The estimates were off.
In reality, about 17,000 attendees saw the Flames shut down — and shut out — Stagg’s high-powered offense, prevailing 14-0 to cap an unbeaten 9-0-1 season. Yurong, Lodi’s former standout defensive back, still marvels at the turnout and the atmosphere.
“We’re talking about a high school football team here,” he said. “You’d think we were in Texas or something. It was absolutely incredible.”
So, too, was the Flames’ accomplishment. That legendary 1963 team, which will be honored before tonight’s Lodi-Stagg contest, still owns the city’s last undefeated season.
Playing for storied coach John Giannoni, the team was a throwback in every sense. They wore leather helmets and high-top shoes, while employing a run-heavy, single-wing offense that no one in the area ran.
And while eight members of the ’63 Flames went on to enjoy college careers, they were always greater than the sum of their parts.
“There was nothing special about us,” said former tackle Bob Bittner, who went on to play for Stanford. “We were just in good shape, worked hard and had a ton of confidence.”
At the core of the Flames’ success was Giannoni, an intense World War II vet who took on larger-than-life status among his players.

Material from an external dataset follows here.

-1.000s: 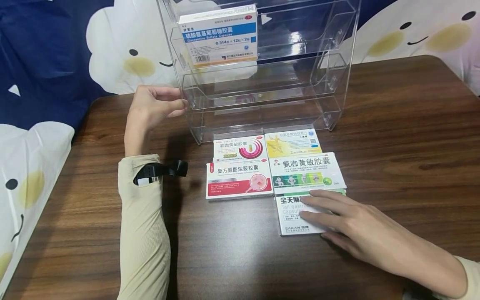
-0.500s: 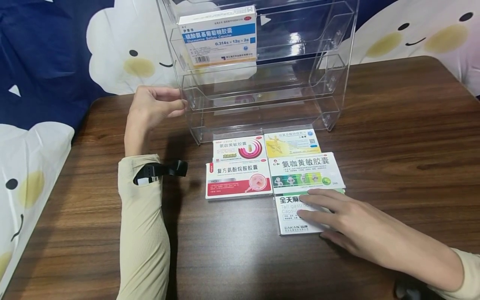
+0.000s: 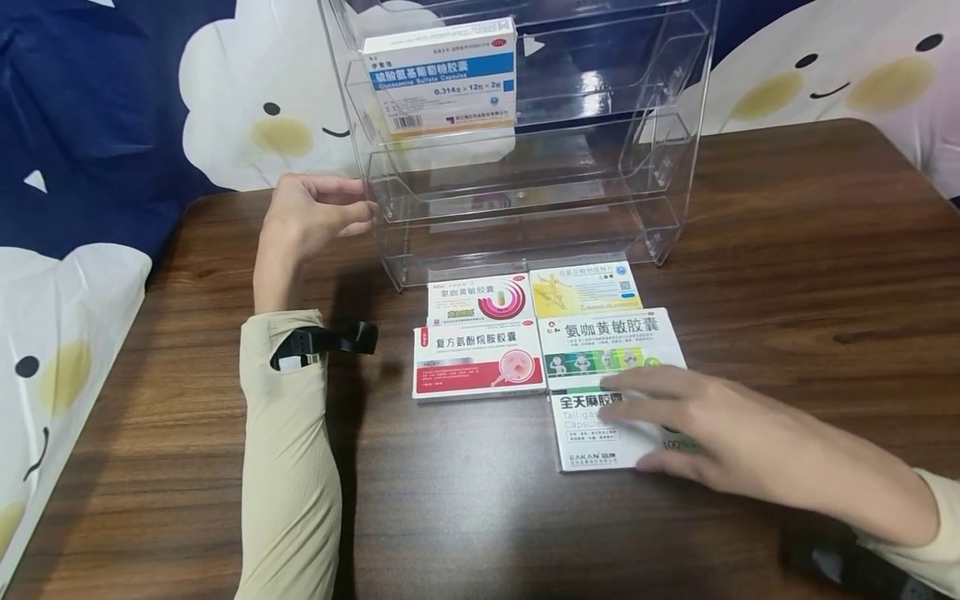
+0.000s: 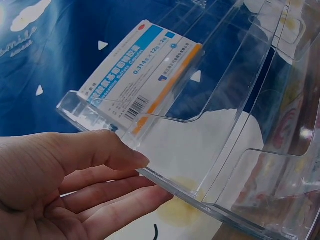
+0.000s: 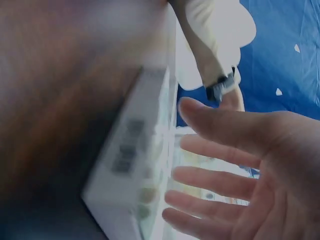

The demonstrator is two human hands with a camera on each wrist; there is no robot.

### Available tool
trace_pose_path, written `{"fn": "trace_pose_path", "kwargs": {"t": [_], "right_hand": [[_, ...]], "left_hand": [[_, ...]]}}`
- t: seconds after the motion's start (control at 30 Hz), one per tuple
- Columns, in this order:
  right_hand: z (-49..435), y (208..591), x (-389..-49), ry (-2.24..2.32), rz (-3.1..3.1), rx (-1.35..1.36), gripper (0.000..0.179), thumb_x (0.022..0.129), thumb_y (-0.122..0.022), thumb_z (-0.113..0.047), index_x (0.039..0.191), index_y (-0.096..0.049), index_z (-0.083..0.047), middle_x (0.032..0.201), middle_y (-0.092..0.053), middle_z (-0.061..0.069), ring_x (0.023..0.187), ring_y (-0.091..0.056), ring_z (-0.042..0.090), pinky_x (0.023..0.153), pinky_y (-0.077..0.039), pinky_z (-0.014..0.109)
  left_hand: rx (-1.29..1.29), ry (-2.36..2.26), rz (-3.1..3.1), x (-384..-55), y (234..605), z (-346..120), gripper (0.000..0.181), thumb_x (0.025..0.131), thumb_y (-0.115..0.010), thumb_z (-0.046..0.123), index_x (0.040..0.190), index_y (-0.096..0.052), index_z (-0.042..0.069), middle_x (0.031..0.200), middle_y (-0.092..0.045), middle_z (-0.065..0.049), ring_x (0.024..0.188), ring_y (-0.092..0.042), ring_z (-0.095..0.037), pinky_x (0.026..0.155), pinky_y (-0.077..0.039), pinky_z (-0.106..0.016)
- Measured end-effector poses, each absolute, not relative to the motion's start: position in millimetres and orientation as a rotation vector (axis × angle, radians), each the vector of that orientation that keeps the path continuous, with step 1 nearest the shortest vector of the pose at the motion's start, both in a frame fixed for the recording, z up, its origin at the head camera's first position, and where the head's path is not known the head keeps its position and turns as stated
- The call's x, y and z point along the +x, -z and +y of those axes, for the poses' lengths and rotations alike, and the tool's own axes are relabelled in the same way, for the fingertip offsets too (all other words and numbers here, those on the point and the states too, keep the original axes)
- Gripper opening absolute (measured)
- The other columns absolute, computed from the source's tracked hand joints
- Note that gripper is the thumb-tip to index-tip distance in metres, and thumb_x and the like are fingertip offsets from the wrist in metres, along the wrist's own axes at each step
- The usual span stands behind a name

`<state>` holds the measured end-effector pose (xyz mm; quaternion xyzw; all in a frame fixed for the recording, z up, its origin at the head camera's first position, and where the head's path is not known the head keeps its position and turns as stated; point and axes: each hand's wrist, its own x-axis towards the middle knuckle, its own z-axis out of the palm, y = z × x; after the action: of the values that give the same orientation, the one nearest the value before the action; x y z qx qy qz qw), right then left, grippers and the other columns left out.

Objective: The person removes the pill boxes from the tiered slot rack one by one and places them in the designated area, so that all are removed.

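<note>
Nearest the person on the wooden table [image 3: 450, 508], the white capsule box [image 3: 588, 437] lies flat, printed face up, its long axis running left to right and its lettering upright to the person. Just beyond it lies the green-banded box [image 3: 607, 335], roughly parallel. The right hand [image 3: 712, 433] is over the white box's right half, fingers spread; whether they touch it, I cannot tell. The left hand [image 3: 311, 210] pinches the left side edge of the clear rack [image 3: 517, 211], whose tiers run crosswise.

table [image 3: 450, 525], brown wood grain, centre and bottom; navy cloth [image 3: 82, 125], smiling white clouds, left side and top.
</note>
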<state>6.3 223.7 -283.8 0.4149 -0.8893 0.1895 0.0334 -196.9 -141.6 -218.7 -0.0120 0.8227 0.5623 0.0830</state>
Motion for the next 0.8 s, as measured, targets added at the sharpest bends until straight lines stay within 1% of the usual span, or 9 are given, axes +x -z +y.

Growing up just a few blocks away from Lodi High, Bittner got an early lasting impression while observing varsity practices as a young kid.
“I was amazed by the man himself,” he said, “and the dedication (Giannoni) got from the young high school students he was trying to turn into a team.”
Yurong, to this day, says he owes his entire career trajectory to the longtime Lodi coach. Raised out in Terminous, he never thought about playing high school football due to the hassle of finding transportation. But after Giannoni recruited him during junior year, he played his only season in ’63 as a senior and went on to star as a receiver for Sacramento State.
“It was a life-changing experience for me, all because Giannoni was looking for talent,” Yurong said. “It was an honor to know him and play for him. He was just a leader of boys and men, and no one wanted to disappoint him.”
The results spoke for themselves.
In 14 seasons with the Flames, from 1951 to 1964, Giannoni compiled a 74.6 winning percentage (94-28-12) with six league titles and three undefeated campaigns. Through diligent practices, filled with plenty of running in the summer heat, he would preach physical conditioning, mental toughness and discipline above all else.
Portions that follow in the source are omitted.